Friday 9 October 2020

Book Review: Girl In White Cotton, by Avni Doshi

 


The mother-daughter relationship is supposed to be a special bond, which is unique and can’t be replicated. Antara too has a special relationship with her hippie mother, though it is a tad different. Brought up by her divorced mother in an ashram in Pune and on the streets, and by her grandparents in a catholic boarding school, artist Antara has more than her share of grudges and bruises, and she remembers each of them as her mother slips into Alzheimer's disease. American Husband Dilip isn’t too pleased when Antara takes her mother in to look after her and Dilip’s mother is even less so, but Antara doesn’t shy away from her filial duties.

Antara is such a fascinating character that at times I wanted her to go downhill like her mother did, just to see how far she would go.
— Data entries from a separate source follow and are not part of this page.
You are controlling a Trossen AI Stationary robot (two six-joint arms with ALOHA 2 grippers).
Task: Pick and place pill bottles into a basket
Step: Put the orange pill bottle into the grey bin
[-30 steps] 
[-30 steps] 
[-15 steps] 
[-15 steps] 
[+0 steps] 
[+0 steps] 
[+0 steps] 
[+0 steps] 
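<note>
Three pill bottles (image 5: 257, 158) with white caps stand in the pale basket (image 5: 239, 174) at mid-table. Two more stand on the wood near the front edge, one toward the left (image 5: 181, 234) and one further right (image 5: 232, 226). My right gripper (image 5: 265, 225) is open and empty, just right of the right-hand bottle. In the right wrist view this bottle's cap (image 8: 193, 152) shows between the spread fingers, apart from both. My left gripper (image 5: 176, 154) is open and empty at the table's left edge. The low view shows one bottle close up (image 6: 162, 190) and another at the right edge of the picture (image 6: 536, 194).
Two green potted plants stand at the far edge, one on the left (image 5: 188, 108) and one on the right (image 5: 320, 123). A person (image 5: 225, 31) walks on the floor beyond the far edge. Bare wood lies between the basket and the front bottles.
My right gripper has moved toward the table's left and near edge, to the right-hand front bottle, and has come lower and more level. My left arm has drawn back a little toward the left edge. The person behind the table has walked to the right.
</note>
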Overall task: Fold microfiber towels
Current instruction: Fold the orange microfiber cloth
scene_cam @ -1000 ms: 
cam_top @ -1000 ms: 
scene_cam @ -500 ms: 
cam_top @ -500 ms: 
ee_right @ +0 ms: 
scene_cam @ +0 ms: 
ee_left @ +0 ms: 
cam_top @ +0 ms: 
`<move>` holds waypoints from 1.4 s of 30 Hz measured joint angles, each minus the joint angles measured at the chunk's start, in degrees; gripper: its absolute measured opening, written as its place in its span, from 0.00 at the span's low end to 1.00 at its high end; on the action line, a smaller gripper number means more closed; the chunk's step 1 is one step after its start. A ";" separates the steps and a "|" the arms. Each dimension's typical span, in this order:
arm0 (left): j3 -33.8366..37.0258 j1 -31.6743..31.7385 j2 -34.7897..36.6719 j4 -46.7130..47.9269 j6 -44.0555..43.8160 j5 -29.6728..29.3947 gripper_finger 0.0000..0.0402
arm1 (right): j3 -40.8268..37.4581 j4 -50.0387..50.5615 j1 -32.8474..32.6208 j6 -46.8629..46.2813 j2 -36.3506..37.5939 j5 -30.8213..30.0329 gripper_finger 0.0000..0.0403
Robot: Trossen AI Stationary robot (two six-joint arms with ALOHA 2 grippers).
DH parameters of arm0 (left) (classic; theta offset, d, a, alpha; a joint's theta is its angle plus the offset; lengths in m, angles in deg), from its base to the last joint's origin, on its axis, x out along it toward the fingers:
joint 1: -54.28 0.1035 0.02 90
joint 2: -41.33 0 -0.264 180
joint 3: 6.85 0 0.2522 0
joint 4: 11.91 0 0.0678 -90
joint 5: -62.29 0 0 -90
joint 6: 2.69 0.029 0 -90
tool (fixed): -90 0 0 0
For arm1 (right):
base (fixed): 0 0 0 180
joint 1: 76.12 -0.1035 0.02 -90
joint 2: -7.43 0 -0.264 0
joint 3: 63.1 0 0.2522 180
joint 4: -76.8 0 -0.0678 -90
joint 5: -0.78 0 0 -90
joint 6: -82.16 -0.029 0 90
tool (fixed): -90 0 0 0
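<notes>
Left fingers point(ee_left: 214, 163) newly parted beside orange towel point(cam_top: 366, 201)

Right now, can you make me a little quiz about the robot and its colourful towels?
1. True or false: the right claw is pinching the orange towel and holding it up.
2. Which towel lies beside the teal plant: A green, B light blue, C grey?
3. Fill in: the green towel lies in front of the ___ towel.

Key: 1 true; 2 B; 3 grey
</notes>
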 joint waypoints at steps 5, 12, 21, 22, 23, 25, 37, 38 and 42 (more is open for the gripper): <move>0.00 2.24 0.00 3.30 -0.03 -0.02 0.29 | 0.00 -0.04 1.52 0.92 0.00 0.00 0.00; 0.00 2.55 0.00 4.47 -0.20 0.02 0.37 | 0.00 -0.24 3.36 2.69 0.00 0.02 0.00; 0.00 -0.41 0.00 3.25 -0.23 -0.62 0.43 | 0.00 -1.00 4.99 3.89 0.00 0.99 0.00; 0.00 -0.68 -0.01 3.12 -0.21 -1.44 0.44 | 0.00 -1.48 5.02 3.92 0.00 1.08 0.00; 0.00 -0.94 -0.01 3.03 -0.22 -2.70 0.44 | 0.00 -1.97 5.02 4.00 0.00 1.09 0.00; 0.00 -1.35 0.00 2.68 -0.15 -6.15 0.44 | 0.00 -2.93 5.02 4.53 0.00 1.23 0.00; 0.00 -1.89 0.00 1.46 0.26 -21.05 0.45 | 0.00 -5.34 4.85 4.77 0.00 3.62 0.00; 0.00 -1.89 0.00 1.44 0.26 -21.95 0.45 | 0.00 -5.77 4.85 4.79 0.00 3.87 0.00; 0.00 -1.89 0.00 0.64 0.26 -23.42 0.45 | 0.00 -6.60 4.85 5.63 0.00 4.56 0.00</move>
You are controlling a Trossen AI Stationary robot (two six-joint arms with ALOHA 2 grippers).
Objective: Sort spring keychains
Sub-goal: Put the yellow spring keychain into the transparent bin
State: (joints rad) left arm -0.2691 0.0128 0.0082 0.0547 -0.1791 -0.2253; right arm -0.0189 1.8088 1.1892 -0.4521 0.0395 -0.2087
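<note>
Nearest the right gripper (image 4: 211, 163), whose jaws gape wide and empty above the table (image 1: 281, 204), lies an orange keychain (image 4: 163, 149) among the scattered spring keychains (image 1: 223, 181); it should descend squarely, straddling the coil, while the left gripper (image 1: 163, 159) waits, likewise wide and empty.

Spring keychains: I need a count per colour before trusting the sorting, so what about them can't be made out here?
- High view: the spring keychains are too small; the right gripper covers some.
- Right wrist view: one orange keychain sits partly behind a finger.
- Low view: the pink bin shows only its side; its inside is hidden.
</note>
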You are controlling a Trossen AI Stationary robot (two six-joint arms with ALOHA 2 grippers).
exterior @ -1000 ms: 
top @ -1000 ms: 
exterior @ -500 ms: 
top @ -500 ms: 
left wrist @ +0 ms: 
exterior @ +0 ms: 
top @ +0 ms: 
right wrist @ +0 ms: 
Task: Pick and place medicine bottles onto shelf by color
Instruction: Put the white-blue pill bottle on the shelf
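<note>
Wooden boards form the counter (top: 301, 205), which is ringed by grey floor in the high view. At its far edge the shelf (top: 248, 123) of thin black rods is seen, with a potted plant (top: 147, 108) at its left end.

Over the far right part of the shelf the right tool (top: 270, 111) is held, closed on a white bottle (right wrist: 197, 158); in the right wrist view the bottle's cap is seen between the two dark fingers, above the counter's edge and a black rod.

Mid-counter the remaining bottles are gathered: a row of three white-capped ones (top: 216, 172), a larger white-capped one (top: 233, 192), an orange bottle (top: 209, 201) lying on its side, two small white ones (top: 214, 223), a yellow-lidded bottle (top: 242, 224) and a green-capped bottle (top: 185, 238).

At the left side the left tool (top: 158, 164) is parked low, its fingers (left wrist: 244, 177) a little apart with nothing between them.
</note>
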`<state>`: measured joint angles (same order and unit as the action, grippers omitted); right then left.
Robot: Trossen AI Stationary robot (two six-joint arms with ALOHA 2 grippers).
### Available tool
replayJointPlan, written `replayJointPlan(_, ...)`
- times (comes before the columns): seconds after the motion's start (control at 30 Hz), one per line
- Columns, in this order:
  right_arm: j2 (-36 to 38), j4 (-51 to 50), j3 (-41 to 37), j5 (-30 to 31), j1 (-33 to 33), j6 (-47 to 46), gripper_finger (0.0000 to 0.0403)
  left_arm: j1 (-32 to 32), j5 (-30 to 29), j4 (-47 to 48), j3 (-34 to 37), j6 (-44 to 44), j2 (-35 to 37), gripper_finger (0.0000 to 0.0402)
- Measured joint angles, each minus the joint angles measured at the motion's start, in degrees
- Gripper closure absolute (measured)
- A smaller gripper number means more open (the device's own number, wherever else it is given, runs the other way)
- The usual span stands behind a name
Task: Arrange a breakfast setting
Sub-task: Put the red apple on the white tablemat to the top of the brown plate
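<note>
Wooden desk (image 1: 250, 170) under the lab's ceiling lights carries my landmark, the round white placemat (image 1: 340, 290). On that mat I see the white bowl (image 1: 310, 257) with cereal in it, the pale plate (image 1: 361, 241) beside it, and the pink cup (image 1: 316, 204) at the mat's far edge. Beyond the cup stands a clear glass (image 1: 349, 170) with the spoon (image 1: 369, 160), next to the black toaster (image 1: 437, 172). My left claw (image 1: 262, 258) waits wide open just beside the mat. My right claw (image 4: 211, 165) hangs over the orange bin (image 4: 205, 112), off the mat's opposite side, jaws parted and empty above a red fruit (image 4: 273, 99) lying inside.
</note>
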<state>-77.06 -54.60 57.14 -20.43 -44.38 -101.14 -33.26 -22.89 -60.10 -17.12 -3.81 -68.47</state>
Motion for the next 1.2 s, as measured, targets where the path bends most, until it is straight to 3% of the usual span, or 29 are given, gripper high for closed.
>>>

She does slide down many times, though, for most of the story, if one ignores the past flashbacks, Antara is not very different from any other modern Indian married woman. Antara has many, many dark secrets, a few of which she shares with her special friend Purvi and one is reminded time and again that Antara’s lifestyle isn’t normal, though Antara is totally placid on the surface. Each time I thought Antara was beyond the point of no return, she surfaces, in a manner that doesn’t look too strained or contrived and holds up her life, marriage and the baby who arrives towards the end.  

Avni Doshi’s debut novel Girl In White Cotton is set in Marathi speaking Pune, in a world of Mozarin biscuits, middle class housing societies and maids. When I reached the middle of the novel, I was suddenly reminded of Shinie Antony’s novel The Girl Who Couldn’t Love, which also has a very similar troubled and tortured mother-daughter relationship in the background. However, unlike Shinie Antony who uses the rusty relationship to tell a very clever story, Avni Doshi’s story is the relationship itself. In impeccable native English that has shades of Arundhati Roy, Doshi travels back and forth across time zones and relationships, opening small memories every few paragraphs and then slamming the drawer shut or opening it even wider. Just as Shinie Antony’s Roo did in The Girl Who Couldn’t Love by sleeping with her brother, Antara too extracts her pound of flesh from her mother (or rather her mother’s boyfriend), but the similarity ends there.

Girl In White Cotton, which has been shortlisted for the Booker Prize 2020, is an excellent read and I highly recommend it. This novel goes by the name Burnt Sugar in the UK.